Automakers Still Overplaying Automated Driving Capabilities

Some automakers continue to overstate the capabilities of their autonomous driving features according to Assisted Driving assessments run by Euro NCAP.

Thatcham Research, the automotive risk intelligence company and Euro NCAP partner, played a prominent role in the design of the assessments, which focus on ensuring drivers are aware of their responsibilities when using an Assisted Driving system, along with encouraging the development of balanced systems that provide meaningful support while avoiding motorists becoming disengaged from the driving task.

The latest set of gradings have been released by Euro NCAP, based on assessments of three new vehicles, the Alfa Romeo Tonale, judged moderate, while the Nissan Ariya and Renault Astral scored as very good. However, the use of marketing phrasing to describe automated systems continues to cause confusion for consumers according to Thatcham’s research engineer, Dominic Tough.

He said: “Assisted Driving technology is an increasingly common feature on new vehicles. It combines Adaptive Cruise Control and Electronic Lane Keeping functions to support the driver and make motoring easier. Crucially, it does not replace the driver who retains responsibility for safety and must stay engaged.

“This is in part why the Alfa Romeo Tonale has been awarded a ‘moderate’ rating by Euro NCAP. Although the nomenclature used to describe the system itself (Active Driving Assist) accurately portrays functionality, the brand’s associated marketing materials make several references to ‘autonomous’ driving and by doing so, overstate system capability.

“References to autonomy must be treated with caution, to allay confusion regarding the driver’s legal responsibilities for safe transit.”
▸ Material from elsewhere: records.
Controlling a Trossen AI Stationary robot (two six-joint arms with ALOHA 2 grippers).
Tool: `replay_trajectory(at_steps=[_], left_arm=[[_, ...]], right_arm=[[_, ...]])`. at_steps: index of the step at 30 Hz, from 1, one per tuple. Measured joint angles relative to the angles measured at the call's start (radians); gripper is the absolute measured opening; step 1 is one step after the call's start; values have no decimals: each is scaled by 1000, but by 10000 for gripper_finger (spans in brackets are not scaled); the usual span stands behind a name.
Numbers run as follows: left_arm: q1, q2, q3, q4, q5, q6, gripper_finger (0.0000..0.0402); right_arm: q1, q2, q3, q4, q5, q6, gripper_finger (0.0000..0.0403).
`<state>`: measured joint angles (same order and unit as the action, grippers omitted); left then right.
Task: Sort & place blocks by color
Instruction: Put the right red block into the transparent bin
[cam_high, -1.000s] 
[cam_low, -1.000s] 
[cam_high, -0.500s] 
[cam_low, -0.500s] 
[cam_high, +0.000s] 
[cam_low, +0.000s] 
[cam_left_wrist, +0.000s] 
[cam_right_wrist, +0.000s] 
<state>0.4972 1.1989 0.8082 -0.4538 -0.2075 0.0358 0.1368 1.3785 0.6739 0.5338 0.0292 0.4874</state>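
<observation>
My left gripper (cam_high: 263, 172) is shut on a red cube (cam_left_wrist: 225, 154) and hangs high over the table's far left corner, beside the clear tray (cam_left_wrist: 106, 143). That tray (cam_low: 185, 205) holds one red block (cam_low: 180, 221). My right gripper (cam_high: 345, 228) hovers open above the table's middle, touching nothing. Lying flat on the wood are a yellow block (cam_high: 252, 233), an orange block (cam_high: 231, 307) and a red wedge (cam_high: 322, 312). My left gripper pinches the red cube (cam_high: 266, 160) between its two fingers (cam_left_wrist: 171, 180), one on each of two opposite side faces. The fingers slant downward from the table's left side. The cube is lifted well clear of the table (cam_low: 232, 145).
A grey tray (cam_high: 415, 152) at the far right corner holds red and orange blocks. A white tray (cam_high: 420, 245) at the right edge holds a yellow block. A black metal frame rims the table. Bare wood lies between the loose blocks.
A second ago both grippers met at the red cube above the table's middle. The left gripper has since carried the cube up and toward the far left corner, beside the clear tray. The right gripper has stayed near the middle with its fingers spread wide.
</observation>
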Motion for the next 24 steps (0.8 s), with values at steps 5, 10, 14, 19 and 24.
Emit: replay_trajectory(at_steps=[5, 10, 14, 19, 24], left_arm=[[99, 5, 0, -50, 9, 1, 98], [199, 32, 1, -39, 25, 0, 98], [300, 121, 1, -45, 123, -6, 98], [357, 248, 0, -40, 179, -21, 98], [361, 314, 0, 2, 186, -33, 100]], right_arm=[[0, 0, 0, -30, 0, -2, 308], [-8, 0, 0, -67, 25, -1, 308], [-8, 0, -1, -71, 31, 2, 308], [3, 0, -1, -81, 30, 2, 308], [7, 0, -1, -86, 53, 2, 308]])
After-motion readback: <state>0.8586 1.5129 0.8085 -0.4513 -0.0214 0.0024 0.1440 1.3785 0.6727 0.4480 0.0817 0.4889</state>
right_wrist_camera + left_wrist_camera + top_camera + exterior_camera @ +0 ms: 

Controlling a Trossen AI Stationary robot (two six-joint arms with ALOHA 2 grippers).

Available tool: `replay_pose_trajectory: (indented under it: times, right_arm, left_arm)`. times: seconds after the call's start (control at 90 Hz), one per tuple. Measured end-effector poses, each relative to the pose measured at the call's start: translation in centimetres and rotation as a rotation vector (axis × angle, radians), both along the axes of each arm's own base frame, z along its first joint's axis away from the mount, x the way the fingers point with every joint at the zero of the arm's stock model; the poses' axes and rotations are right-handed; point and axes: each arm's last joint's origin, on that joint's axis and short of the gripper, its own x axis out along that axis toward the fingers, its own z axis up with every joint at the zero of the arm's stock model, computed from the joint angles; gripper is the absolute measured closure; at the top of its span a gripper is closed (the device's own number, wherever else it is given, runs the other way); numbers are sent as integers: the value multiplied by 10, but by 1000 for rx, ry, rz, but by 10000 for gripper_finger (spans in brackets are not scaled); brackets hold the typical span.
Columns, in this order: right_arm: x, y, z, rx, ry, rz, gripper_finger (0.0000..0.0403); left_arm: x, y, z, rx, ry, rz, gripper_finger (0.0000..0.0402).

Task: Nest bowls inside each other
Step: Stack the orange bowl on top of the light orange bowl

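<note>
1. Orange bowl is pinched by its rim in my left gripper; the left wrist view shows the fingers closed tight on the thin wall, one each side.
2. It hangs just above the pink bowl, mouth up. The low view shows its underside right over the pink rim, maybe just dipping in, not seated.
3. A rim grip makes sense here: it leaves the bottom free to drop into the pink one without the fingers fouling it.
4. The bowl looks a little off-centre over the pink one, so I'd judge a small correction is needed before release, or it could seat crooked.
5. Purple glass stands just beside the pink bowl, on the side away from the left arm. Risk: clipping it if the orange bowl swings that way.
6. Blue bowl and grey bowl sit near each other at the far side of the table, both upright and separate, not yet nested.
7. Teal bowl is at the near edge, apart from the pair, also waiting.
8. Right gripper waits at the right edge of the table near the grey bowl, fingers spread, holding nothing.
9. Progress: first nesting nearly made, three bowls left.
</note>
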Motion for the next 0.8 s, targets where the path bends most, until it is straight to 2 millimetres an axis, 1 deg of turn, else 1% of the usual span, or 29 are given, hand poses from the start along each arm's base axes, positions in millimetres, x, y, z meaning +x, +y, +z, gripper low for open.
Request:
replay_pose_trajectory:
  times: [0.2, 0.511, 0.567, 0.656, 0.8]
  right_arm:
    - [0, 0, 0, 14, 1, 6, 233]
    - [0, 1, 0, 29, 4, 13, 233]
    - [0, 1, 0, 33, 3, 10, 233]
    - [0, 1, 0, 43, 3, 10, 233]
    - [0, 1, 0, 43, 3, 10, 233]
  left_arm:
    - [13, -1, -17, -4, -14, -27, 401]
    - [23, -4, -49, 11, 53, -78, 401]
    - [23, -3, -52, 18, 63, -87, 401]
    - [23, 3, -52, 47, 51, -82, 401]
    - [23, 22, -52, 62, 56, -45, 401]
The Nissan Ariya and Renault Astral were both awarded ‘very good’ ratings in the assessments. Tough added: “The Nissan Ariya and Renault Austral’s ‘very good’ Assisted Driving ratings are a product of excellent safety back-up functions, combined with well-balanced levels of driver engagement and driving assistance. Both brands communicate the limitations of system capability effectively, leaving no doubt that this is Assisted Driving technology that supports, but does not replace, an attentive and engaged driver.”